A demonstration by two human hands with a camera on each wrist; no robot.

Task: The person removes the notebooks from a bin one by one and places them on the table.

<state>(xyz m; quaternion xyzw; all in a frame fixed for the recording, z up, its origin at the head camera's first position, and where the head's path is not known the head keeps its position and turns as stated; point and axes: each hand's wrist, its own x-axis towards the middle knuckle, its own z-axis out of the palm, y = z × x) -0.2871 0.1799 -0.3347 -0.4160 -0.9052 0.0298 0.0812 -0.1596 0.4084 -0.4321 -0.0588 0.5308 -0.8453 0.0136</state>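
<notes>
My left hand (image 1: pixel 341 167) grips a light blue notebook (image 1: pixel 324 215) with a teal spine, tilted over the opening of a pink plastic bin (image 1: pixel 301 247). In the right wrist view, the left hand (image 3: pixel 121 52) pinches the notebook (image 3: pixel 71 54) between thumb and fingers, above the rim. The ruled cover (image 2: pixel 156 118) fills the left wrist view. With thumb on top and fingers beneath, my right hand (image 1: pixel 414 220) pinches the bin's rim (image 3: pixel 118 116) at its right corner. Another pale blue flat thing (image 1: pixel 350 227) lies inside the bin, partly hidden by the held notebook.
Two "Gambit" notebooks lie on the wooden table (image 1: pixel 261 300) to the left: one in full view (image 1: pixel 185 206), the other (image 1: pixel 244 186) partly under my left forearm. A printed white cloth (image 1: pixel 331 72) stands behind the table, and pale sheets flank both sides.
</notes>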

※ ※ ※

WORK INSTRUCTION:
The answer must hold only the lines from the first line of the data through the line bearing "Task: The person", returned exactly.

RESPONSE AREA:
A demonstration by two human hands with a camera on each wrist; no robot.

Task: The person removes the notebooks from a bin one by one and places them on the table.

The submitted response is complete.